Cystic profiles of borrelia closely correspond to the diverse profiles of plaques, namely they are always round, and are capable of increase in size from little to big as cystic spirochetal growth progresses. Maturation of cysts parallels ‘‘maturation’’ of plaques of increasing age, based on observations of spirochetal cysts in a tissue culture model. Cystic spirochetes in tissue culture incorporate injured cells into their interior regions. Amyloid fibrils within blood vessels of the brain may wind up within the plaque region, now redefined as spirochetal cyst ‘‘territory’’, merely because the rounded cyst ‘‘landed on a blood vessel’’ which contained amyloid in its wall. DNA hybridization methods demonstrate the areas where Borrelia DNA is deposited in the Alzheimer brain. Hybridizations using DNA from the spirochete develop a ‘‘map’’ of the terrain of the brain where, like little rounded villages and cities, rounded ‘‘map sites’’ of spirochetal DNA appear. Spirochetal sites on these ‘‘DNA maps’’ match the sites of the plaques in the Alzheimer brain. Now is the time for a new opportunity to re-evaluate Alzheimer’s disease with DNA mapping methods.

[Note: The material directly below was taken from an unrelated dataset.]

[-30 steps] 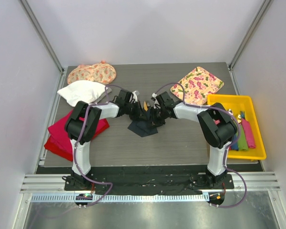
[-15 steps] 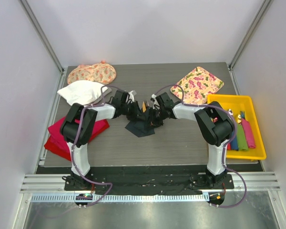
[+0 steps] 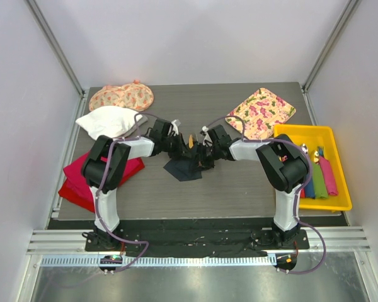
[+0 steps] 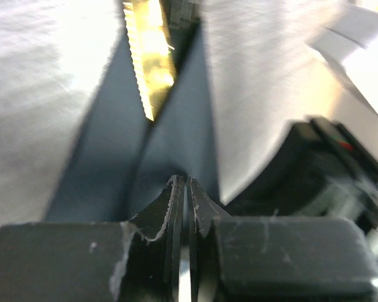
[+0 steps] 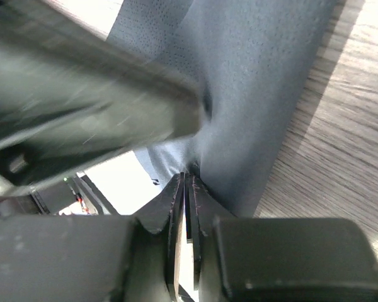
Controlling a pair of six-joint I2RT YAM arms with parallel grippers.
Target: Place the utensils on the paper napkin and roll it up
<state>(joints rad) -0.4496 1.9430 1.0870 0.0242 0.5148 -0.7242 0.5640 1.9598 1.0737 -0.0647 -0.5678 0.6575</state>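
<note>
The paper napkin (image 3: 184, 170), dark navy, lies partly lifted and folded in the middle of the table between my two grippers. My left gripper (image 3: 178, 148) is shut, pinching a fold of the napkin (image 4: 107, 145) at its tips (image 4: 186, 179). A tan-gold serrated utensil (image 4: 152, 56) lies in the crease ahead of it, and its orange tip shows in the top view (image 3: 190, 139). My right gripper (image 3: 203, 155) faces it from the right and is shut on the napkin's (image 5: 258, 82) cloth at its tips (image 5: 188, 176). Any other utensils are hidden in the fold.
A yellow tray (image 3: 340, 202) at the right holds rolled coloured napkins (image 3: 321, 179) and cutlery. One floral cloth (image 3: 260, 111) lies back right, another (image 3: 121, 97) back left. A white cloth (image 3: 108, 121) and a red cloth (image 3: 82, 179) lie at the left.
Both grippers and the napkin between them have shifted slightly to the left. The left arm's elbow has swung outward. Both stay closed on the napkin.
</note>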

Currently, there is no iterated model to explain, in the absence of the cystic pathway to plaque formation in AD, a mechanism to define the facts that plaques in AD are virtually always round in contour, variable in diameter and separated by neural tissue that is ‘‘plaque free’’, in the planes of histological section.
If ‘‘bad human DNA’’ is responsible for the origin of Plaques in AD, the chronology, topography, and ontogeny of plaques should be monotonous in image profiles, with all plaques emerging from a common morphology, and all plaques showing the same maturation sequence. In practice, plaques in AD are diverse in morphology and heterogeneous in maturation (as would be expected in maturation of spirochetal cysts). Diversity and heterogeneity are the ‘‘stuff’’ of cystic spirochetes.
Cyst forms, intruded into brain tissue, as a consequence of chronic infection, would solve the puzzle of the origins of the plaques.